WHAT YOU HAVE TO DO:
Return every line of the data that contains the string "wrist".

[DATASET]

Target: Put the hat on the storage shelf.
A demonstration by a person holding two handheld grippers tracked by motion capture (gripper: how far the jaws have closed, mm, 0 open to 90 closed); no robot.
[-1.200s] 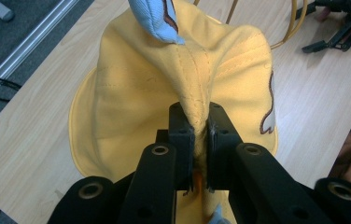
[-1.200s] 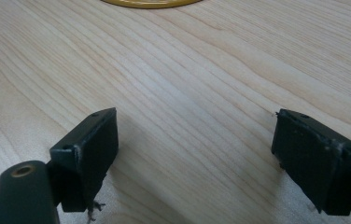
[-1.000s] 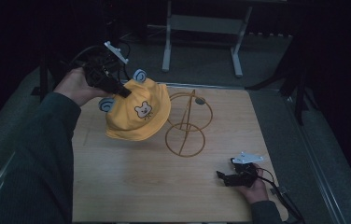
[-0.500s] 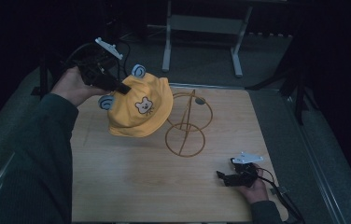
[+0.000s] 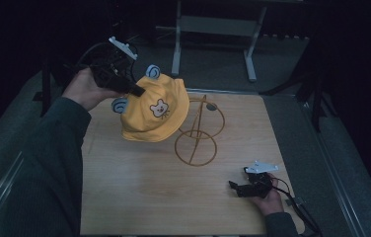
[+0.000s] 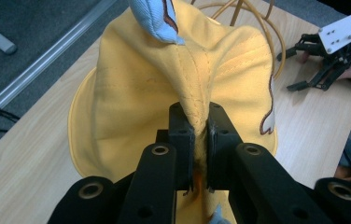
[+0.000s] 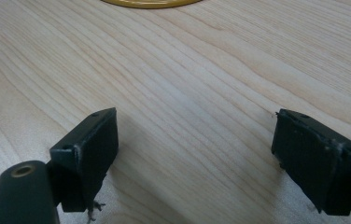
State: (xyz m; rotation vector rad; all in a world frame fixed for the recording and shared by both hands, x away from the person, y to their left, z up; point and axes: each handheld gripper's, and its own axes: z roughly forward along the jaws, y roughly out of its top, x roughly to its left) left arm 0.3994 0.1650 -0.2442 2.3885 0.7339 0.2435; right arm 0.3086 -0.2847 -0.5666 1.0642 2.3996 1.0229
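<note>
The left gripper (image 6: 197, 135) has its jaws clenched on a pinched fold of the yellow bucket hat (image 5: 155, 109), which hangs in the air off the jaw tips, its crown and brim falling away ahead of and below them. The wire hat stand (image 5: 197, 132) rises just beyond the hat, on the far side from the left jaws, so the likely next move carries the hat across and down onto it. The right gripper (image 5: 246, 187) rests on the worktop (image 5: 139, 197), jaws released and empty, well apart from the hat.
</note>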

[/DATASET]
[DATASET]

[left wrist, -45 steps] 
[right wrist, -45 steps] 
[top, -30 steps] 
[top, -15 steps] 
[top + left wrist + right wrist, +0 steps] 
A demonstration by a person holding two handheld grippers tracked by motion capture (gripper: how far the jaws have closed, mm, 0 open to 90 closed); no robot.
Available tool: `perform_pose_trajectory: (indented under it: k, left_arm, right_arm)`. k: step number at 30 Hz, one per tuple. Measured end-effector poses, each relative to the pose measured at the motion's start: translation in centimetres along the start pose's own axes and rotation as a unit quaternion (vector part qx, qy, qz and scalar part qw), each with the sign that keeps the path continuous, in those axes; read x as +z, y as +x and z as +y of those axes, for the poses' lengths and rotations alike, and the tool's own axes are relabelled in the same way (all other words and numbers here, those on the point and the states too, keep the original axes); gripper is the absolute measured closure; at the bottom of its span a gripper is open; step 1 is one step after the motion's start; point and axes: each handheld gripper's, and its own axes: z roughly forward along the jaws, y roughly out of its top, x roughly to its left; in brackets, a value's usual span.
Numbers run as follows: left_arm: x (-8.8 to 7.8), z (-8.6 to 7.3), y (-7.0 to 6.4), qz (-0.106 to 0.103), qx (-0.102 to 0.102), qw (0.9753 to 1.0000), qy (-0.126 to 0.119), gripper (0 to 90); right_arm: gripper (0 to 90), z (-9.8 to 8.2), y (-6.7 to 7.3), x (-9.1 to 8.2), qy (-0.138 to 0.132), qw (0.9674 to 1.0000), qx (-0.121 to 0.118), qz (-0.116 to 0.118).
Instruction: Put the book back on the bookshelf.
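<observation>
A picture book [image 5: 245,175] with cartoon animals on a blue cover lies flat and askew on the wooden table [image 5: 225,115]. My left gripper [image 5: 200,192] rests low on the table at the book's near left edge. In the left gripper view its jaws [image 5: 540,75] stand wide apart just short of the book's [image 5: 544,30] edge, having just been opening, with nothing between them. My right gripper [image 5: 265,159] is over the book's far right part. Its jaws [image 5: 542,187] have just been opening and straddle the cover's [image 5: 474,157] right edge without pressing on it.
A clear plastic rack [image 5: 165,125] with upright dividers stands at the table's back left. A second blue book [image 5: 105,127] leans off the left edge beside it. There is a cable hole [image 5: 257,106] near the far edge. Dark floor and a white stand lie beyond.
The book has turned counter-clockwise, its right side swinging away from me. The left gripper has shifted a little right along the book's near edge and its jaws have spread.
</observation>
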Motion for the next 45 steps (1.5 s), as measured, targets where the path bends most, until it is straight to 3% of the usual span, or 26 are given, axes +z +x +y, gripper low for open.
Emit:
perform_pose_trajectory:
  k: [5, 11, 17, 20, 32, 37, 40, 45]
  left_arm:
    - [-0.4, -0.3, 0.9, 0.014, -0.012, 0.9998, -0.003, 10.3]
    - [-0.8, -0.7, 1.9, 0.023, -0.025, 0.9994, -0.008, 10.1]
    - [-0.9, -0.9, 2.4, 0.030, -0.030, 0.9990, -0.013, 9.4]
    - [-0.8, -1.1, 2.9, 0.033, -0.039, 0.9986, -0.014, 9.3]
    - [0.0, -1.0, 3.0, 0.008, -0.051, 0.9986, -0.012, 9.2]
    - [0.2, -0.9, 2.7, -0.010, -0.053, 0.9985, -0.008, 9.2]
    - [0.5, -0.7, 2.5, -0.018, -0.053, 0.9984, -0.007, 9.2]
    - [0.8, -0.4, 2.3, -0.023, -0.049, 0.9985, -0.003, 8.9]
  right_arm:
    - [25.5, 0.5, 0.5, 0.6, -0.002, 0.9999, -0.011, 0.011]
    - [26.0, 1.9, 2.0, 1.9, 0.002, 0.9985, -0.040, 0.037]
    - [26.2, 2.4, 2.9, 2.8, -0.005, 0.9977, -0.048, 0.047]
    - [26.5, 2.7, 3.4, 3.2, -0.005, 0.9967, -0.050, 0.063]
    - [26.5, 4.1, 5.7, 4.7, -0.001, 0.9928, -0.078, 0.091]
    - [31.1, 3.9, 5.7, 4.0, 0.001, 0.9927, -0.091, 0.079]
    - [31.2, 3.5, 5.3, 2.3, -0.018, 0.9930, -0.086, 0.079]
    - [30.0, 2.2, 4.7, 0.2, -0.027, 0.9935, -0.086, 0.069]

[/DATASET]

SOLUTION TO THE PROBLEM:
[left wrist, -45 steps] 
[right wrist, -45 steps] 
[top + left wrist + right wrist, +0 steps] 

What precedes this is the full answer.